If delimited Cell contains - add id field to different column

markandeya · January 1, 2022, 2:44pm

I have a sheet about flowers with columns (name, id, colours). The colours column is comma delimited with colour numeric values. I.E. 1 = white, 2 = cream, 3 = pink. Each flower may have multiple colours as a comma delimited cell value. There are 900 rows for 900 flowers. so an example row may be A! = “rose” , B1 = 1, C1= “1,2,3”.
I need to get alll the ids for each colour. For exmple for 1 (white) all ids that have 1 in their colours cell. Then all the ids that have 2 (cream) in their colours cell.
The results for each colour can be in a separate column (maybe with colour number as column head) or any way you think will work. I will then make a separate sheet with these columns of ids one for each colour number. These will be made into JavaScript arrays for a program search algorithm.
Thank you so much for you kind consideration, ideas and time. markandeya

eeigor · January 1, 2022, 8:04pm

colors-and-flower-ids.ods (14.0 KB)
UPDATED:
colors-and-flower-ids (2).ods (14.5 KB)

Your data contains an array of color values, which does not allow you to process them efficiently (the first form of data normalization is broken). Transform your data into simple databse and analyze it in a pivot table (press the button and activate the “pivottable” sheet).
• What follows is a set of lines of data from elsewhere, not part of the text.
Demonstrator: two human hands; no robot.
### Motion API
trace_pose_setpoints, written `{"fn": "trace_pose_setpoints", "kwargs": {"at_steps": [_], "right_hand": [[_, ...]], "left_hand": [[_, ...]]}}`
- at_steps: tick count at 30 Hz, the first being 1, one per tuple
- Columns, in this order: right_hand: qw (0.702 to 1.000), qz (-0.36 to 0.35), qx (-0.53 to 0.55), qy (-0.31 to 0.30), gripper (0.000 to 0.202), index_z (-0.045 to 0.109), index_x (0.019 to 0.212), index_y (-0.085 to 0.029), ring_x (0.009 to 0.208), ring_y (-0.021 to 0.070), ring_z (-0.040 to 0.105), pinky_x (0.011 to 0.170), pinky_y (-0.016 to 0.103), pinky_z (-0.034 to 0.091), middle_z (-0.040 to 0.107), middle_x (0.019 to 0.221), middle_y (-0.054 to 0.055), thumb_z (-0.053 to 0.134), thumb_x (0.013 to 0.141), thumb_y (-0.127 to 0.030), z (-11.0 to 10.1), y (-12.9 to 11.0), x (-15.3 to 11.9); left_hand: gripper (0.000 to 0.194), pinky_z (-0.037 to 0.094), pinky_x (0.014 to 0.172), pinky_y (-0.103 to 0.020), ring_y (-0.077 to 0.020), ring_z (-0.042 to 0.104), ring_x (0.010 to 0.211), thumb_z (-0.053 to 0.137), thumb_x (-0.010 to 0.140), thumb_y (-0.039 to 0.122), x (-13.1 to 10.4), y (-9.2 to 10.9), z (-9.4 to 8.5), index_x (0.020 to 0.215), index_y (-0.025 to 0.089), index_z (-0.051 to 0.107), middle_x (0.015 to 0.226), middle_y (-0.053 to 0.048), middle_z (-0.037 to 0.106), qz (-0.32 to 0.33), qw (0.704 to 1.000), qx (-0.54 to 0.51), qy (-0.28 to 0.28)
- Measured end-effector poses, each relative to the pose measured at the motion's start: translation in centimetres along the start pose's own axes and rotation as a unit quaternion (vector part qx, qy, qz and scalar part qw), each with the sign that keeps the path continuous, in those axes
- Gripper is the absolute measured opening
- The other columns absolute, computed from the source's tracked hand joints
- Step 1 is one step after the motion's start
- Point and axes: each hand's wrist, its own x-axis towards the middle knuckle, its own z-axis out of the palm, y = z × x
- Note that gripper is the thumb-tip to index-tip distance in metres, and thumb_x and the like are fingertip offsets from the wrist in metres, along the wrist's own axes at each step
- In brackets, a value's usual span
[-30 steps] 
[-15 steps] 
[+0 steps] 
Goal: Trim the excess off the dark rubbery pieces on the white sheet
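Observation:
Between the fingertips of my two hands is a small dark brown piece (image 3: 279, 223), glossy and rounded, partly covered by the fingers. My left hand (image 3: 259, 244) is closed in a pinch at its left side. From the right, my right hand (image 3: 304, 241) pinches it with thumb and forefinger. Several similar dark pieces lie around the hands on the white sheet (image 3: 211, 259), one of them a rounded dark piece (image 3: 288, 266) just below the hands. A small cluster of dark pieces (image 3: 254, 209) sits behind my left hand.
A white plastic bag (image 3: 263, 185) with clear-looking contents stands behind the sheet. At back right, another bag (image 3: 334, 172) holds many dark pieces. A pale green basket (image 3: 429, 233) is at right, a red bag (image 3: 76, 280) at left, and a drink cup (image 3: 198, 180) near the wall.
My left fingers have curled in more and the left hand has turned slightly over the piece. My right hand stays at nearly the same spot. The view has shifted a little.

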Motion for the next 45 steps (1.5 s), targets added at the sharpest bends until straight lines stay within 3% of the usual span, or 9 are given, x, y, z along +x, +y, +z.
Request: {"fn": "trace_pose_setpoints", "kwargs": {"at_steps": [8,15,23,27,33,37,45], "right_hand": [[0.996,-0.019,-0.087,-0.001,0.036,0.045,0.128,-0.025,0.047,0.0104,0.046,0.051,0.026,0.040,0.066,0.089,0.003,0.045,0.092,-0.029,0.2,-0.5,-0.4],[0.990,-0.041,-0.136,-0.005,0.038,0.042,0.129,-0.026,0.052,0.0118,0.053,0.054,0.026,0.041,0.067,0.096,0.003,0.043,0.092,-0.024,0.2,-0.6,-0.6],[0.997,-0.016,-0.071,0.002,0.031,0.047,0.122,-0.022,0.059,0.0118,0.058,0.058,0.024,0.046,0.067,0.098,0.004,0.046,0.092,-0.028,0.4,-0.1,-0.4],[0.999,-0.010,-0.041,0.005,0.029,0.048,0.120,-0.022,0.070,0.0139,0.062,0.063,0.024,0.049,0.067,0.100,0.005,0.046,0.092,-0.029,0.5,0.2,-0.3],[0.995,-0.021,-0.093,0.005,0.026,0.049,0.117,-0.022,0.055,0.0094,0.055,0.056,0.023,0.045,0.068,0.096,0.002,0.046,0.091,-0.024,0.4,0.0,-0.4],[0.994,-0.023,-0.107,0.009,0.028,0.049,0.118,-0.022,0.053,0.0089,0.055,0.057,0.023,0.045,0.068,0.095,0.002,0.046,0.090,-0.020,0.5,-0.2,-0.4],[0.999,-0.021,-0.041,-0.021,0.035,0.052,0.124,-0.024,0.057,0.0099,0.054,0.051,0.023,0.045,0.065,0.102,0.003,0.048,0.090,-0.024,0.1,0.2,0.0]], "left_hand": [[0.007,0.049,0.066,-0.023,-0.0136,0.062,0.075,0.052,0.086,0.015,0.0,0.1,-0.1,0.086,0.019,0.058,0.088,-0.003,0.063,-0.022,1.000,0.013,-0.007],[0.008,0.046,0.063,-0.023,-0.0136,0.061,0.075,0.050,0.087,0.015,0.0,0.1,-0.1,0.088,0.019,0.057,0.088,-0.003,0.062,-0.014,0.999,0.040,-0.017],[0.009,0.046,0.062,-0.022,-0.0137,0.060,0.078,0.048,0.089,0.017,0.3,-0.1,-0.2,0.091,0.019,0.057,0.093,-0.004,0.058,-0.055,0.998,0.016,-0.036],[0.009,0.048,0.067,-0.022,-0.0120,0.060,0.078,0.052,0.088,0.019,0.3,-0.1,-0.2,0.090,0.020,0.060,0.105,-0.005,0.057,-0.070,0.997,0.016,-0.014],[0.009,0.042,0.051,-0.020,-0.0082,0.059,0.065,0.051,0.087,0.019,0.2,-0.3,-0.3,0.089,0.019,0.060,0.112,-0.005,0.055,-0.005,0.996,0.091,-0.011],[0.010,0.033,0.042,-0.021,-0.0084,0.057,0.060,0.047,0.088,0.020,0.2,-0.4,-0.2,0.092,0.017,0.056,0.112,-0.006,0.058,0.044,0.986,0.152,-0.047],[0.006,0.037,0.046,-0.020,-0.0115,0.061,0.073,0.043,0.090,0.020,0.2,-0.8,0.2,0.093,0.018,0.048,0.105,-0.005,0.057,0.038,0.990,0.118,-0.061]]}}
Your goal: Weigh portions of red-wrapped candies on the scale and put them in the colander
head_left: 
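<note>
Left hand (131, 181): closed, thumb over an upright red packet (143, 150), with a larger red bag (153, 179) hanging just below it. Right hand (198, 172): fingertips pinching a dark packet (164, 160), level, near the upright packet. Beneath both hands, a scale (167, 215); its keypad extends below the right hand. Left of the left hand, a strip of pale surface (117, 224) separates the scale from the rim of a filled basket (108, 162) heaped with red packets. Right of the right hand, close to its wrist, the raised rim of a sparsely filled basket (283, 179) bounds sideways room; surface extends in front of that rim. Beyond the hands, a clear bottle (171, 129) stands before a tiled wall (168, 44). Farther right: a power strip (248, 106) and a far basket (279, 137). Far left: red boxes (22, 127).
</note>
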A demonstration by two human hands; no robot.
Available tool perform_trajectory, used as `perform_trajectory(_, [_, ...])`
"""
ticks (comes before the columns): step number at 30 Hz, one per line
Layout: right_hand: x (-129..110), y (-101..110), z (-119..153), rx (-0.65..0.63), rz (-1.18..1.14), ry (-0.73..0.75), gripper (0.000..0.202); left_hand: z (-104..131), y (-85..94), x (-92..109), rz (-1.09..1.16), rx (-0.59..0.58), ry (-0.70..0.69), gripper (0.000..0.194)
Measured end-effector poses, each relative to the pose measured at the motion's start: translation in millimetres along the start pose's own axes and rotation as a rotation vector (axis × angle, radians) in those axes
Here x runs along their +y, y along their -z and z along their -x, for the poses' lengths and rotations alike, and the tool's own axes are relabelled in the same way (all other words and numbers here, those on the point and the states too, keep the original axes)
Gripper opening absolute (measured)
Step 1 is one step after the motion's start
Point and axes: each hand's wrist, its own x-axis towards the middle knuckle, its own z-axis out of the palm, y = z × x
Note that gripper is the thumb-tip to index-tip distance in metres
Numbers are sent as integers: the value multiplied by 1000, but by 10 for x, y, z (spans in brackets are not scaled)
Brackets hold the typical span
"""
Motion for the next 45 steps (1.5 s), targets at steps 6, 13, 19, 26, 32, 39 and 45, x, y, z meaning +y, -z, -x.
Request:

Warning! Do not remove the column headers in the “newdata” sheet (name, id, colour_code, colour_name).
NOTE: ~~If you add data to the “rawdata” sheet, then update the reference to the named range “flowers” (except for headers). Also update the reference to the “colours” range (except for headers)~~. Updated automatically.
Important: The current region must be surrounded by empty columns and rows. How it is done in the example.

In my opinion, this is not necessary. Try a pivot table.
And why are you working with identifiers? Leave them to the computer. Homo sapiens works with more meaningful information. So I added colour names.

joshua4 · January 2, 2022, 1:46am

I’m sure I spent a lot more time on this than @eeigor, but I was learning from eeigor’s work. What I noticed are:

Eeigor’s macro doesn’t erase the data area of the normalized database table before rebuilding. This can leave zombie lines at the end if the total number of color entries is reduced in the source table. I’ve inserted code to delete all but the header row before rebuilding the table.
The VLOOKUP function “secretly” encoded the exact position of the normalized database table in the macro, even though it looked like a person could just redefine the “database” named range and the macro might still work. I’ve used OFFSET to make the VLOOKUP relative during macro operation.
The OQ wanted columns with headers equal to the color IDs and entries for each flower ID going down the appropriate column. I borrowed a good form for the classic INDEX/SMALL/IF from ExcelJet and created a table that matches the exact OQ as I see it. The pivot table is more useful for reading, but it might not be for the envisioned automation.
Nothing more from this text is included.